▶ _What is being asked_
The records follow. Filter them to the lines that hold "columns".
· · ·
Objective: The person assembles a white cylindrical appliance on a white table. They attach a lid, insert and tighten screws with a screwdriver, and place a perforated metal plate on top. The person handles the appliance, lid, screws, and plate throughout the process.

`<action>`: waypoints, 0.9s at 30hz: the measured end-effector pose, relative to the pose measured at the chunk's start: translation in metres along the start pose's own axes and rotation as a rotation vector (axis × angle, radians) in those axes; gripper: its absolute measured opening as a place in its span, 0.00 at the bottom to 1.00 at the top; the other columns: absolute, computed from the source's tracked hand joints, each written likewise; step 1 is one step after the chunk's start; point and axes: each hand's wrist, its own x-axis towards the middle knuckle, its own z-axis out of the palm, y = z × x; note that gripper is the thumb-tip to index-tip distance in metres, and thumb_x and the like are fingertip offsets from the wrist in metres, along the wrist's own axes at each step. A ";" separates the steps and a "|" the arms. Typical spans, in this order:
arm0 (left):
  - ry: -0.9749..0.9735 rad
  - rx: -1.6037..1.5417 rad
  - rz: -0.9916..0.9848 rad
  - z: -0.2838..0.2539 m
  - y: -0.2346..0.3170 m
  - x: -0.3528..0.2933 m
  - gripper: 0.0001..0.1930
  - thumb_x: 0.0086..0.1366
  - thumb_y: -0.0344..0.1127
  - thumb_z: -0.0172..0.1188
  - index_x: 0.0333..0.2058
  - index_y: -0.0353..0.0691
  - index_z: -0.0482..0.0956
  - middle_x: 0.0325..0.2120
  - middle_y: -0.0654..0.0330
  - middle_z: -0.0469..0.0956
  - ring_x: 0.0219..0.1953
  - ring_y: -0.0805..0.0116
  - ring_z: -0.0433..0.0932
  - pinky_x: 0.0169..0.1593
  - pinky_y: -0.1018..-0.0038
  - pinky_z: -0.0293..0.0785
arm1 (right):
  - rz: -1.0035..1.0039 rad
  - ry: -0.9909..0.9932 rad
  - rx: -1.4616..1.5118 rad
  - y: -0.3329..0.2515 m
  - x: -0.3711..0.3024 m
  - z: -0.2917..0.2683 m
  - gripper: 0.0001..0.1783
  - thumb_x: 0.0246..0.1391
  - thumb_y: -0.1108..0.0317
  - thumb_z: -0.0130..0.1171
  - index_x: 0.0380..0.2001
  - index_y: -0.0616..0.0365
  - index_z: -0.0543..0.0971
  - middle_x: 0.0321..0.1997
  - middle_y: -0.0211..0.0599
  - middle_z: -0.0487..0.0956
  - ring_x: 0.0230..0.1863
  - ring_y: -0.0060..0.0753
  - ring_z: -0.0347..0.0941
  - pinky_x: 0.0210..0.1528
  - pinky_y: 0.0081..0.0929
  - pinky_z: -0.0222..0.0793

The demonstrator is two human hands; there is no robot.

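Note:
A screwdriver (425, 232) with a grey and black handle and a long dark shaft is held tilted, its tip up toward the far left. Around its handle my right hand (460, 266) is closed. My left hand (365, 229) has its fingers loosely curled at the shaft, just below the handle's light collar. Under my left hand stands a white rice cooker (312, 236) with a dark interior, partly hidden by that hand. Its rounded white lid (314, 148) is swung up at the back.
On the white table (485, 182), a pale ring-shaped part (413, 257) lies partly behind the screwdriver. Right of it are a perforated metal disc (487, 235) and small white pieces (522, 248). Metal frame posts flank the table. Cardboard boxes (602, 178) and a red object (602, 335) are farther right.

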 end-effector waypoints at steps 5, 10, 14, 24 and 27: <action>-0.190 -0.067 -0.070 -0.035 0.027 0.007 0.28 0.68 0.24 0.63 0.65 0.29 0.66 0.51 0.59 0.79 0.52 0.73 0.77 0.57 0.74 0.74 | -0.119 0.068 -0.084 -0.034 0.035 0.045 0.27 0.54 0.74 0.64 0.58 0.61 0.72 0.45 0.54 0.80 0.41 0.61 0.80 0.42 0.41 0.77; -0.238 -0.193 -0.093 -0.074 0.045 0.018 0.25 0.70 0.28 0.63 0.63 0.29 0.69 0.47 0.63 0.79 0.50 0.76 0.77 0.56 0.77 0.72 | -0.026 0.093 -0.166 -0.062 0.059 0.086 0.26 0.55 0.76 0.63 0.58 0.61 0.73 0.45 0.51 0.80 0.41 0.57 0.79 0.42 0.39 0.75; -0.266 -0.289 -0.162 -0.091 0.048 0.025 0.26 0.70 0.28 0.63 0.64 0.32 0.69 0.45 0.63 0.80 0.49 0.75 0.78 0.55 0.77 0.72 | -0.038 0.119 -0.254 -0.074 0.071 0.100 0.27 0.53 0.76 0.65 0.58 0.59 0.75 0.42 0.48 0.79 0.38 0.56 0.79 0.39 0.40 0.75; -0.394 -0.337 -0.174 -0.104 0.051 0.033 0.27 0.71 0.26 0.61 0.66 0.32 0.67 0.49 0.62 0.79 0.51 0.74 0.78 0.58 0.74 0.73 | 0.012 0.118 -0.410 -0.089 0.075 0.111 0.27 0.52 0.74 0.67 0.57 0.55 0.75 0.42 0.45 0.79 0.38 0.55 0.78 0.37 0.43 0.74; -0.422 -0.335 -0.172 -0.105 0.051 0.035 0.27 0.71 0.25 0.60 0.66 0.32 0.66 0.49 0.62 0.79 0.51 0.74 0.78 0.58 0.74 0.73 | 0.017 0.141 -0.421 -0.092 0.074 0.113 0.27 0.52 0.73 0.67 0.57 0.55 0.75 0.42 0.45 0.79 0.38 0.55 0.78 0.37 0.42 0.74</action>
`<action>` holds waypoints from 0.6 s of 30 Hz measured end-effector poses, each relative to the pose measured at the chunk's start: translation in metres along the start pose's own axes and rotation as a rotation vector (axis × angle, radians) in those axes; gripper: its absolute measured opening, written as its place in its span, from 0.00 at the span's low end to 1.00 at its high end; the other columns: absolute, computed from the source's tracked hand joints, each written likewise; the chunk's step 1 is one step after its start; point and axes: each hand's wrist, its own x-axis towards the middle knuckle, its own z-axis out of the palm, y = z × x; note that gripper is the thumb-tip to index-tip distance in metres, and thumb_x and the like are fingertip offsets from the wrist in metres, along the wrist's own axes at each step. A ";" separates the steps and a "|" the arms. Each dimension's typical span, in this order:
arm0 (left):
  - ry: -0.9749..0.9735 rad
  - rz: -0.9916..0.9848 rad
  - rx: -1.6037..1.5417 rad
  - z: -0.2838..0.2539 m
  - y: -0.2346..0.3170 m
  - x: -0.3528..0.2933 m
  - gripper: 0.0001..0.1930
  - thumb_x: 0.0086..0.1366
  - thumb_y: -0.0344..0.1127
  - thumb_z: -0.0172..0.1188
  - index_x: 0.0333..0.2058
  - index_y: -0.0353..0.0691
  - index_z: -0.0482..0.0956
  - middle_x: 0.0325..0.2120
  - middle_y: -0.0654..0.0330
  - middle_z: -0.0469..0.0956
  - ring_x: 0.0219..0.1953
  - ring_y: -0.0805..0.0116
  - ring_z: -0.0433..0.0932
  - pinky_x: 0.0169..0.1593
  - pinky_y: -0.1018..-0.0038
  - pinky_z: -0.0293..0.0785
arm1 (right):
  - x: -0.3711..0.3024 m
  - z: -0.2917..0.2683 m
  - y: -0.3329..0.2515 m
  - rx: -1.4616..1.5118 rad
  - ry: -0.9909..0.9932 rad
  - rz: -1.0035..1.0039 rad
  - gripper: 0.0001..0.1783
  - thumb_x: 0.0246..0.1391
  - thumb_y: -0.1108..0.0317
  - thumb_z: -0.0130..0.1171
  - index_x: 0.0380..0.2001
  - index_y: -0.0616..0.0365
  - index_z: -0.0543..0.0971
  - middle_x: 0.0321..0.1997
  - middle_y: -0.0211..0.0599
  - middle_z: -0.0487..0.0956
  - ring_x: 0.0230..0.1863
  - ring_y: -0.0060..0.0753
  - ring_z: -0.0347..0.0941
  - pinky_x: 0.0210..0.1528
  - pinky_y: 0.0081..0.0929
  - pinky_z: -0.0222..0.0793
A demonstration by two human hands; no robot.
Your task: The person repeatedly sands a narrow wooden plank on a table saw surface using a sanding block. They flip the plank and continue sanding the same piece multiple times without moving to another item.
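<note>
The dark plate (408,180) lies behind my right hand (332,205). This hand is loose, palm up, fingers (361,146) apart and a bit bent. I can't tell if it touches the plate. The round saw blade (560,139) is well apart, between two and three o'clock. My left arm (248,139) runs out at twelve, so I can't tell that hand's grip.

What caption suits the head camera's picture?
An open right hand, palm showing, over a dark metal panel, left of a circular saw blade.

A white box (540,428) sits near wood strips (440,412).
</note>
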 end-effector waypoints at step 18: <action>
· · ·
▶ _Result below_
`<action>`: waypoints, 0.9s at 30hz: the measured end-effector pose, relative to the pose measured at the chunk's start: translation in metres along the start pose's own axes and rotation as a rotation vector (axis × angle, radians) in those axes; gripper: its absolute measured opening as a place in its span, 0.00 at the bottom to 1.00 at the top; the other columns: absolute, computed from the source's tracked hand joints, each written likewise; step 1 is one step after the chunk's start; point and axes: each hand's wrist, its own x-axis towards the middle knuckle, its own z-axis out of the palm, y = z × x; note that gripper is the thumb-tip to index-tip distance in metres, and thumb_x and the like are fingertip offsets from the wrist in metres, along the wrist's own axes at each step. A ";" separates the steps and a "|" the arms. Typical spans, in this order:
`<action>` holds waypoints from 0.6 s of 30 Hz measured end-effector poses, each relative to the pose measured at the chunk's start: translation in metres along the start pose's own axes and rotation as a rotation vector (axis × angle, radians) in those axes; gripper: its absolute measured opening, written as its place in its span, from 0.00 at the span's low end to 1.00 at its high end; the other columns: absolute, computed from the source's tracked hand joints, each written likewise; the chunk's step 1 is one step after its start; point and axes: each hand's wrist, its own x-axis towards the middle knuckle, its own z-axis out of the palm, y = z × x; note that gripper is the thumb-tip to index-tip distance in metres, and thumb_x and the like are fingertip offsets from the wrist in metres, along the wrist's own axes at each step. A ";" separates the steps and a "|" the arms. Each dimension's typical span, in this order:

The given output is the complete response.